Ogni anno della mia vita sono stata al mare, con i miei genitori, con i nonni e mia cugina, con le amiche, con il ragazzo che poi è diventato mio marito, con mia figlia, insomma parte delle mie vacanze le ho sempre trascorse sotto il sole, o meglio sotto l’ombrellone.
La prima volta che ho visto il mare avevo 8 mesi, come testimonia una mia fotografia sul passeggino, con cuffietta immacolata e ricamata, a spasso sul lungomare di Varazze, in Liguria. Da quei giorni, per 8 anni, ogni anno a Finale ligure, Varazze o Diano Marina.
Per proteggere la pelle delicata di una piccolina, è ovvio che non sia stata esposta ai cocenti raggi solari. A questa attenzione ha fatto seguito la naturale avversione a stare distesa per ore sulla sdraio di una bambina che amava costruire castelli di sabbia e di conseguenza tornava a casa abbronzata su schiena, braccia e gambe, mentre volto e torso erano bianco latte.
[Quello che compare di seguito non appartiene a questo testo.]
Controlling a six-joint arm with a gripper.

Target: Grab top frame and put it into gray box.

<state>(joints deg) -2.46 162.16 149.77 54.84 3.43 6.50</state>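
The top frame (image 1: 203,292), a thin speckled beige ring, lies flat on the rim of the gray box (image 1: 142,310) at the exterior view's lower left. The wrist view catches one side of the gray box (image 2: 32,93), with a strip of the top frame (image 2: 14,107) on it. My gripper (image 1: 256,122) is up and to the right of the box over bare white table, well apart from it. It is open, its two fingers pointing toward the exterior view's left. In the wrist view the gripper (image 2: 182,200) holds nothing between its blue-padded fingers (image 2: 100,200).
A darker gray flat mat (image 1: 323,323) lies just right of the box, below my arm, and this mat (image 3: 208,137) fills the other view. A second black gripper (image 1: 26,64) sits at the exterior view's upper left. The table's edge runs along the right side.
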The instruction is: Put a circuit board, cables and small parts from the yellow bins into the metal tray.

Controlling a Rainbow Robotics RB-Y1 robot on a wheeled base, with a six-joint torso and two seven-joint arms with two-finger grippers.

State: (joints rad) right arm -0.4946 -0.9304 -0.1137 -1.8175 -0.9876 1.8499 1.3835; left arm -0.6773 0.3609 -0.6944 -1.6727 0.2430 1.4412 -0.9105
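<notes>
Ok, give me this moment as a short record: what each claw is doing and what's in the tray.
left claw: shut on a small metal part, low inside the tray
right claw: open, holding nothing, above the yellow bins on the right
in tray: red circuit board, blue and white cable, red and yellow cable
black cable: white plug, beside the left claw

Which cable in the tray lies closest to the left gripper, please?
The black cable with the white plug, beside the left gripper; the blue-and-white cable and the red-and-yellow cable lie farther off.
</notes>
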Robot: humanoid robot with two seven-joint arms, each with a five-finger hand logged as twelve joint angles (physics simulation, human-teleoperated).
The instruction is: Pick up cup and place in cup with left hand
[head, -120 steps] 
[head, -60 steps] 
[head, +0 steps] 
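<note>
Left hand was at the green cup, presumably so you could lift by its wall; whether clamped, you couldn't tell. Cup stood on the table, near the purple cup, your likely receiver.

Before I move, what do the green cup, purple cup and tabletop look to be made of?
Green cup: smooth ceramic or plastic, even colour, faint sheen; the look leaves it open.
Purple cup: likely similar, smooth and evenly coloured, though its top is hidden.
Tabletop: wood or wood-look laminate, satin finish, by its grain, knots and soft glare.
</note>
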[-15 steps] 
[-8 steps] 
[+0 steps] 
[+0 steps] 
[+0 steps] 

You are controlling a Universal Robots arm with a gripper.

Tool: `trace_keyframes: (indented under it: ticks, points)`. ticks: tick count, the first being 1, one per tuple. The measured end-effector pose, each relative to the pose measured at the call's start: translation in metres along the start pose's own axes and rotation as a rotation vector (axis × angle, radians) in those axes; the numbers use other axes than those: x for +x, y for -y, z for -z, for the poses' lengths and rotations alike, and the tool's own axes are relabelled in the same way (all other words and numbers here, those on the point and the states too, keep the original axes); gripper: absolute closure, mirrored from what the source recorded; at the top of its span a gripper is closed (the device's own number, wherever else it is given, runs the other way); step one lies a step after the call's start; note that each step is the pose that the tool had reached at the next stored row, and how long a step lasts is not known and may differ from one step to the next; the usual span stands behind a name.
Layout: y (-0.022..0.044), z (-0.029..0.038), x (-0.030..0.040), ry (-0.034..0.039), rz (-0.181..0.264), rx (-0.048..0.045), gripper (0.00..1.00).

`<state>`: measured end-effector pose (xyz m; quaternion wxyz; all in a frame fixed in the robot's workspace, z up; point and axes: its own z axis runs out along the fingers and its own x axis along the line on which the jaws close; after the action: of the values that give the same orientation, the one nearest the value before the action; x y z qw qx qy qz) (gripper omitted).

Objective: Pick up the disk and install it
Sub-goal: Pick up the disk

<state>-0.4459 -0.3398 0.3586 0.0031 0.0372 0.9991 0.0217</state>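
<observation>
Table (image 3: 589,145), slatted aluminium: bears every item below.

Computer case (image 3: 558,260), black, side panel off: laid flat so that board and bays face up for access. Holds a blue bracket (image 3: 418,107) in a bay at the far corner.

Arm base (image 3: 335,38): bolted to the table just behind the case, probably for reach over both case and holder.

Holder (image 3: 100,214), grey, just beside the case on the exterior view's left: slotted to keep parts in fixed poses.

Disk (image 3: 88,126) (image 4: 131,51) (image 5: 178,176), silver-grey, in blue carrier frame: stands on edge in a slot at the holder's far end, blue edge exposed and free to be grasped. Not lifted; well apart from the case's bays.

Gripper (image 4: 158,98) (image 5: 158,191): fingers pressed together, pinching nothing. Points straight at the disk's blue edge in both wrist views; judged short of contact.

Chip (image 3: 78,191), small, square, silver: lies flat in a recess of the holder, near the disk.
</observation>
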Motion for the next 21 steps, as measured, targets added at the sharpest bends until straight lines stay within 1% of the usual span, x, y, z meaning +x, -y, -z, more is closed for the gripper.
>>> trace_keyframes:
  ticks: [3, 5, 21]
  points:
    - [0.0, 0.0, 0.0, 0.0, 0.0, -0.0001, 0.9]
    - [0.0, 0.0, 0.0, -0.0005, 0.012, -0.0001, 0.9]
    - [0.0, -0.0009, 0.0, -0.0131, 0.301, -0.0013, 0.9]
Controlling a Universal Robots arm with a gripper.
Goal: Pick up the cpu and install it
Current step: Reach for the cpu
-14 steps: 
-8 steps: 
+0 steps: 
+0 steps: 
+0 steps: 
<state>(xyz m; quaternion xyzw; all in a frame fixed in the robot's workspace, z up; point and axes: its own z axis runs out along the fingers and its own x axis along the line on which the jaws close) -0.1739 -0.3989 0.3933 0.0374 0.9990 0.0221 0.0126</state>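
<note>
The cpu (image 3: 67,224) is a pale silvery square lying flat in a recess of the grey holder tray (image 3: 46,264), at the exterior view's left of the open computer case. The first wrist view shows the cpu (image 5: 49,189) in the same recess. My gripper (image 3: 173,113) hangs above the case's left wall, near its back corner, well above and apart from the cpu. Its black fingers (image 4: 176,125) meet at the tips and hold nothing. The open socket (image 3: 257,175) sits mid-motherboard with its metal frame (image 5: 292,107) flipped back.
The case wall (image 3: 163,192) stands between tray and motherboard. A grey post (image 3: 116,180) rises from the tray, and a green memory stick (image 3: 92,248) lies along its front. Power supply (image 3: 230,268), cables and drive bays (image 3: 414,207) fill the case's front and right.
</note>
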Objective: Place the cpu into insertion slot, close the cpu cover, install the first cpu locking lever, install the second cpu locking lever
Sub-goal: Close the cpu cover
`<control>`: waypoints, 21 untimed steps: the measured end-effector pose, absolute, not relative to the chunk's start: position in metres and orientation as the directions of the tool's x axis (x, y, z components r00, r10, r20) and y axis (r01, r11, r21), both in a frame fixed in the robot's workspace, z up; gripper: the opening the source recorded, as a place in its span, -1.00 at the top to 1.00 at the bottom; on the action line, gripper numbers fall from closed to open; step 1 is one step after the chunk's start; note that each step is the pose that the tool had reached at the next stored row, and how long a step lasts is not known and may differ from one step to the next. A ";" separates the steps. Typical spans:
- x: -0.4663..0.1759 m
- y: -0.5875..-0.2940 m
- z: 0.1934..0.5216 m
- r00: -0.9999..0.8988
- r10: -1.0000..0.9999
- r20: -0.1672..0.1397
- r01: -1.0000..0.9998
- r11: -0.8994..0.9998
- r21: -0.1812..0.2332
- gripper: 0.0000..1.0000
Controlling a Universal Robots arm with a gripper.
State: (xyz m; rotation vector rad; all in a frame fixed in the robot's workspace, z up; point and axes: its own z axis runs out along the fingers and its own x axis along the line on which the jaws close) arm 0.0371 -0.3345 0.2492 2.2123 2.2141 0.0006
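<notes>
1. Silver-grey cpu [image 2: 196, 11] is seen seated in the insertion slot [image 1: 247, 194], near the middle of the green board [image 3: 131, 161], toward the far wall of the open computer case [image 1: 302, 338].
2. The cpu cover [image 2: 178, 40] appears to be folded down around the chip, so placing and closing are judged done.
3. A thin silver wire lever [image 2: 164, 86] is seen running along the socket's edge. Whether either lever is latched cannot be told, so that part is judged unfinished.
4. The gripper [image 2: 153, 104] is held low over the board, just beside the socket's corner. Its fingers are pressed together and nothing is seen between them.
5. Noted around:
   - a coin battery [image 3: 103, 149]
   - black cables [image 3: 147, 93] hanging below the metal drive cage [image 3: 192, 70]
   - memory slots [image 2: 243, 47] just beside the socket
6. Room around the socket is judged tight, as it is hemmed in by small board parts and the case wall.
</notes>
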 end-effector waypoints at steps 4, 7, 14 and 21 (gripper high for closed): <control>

Durante la prima vacanza in Sardegna ho iniziato ad assumere una tonalità tra il panna e il beige, ma solo dopo giorni di rossore fastidioso e quasi imbarazzante.
La svolta è avvenuta con il viaggio di nozze, nell’oceano Indiano, diciotto giorni tra Seychelles e Mauritius: dopo la prima settimana anche la mia melanina ha deciso che poteva emergere e consentirmi un colorito umano.
I ripetuti viaggi ai Tropici e ai Caraibi degli anni successivi hanno sollecitato sempre più la melanina che si è messa a svolgere il suo dovere.
Ora prendo un bel colorito anche con un solo weekend!!! Certo il viso resta il punto più critico: l’abbronzatura se ne va quasi subito e devo usare creme ad alto fattore protettivo per evitare spiacevoli macchie che non sono altro che un accumulo eccessivo di quella vendicativa di melanina. Sì, è la mia nemesi!!!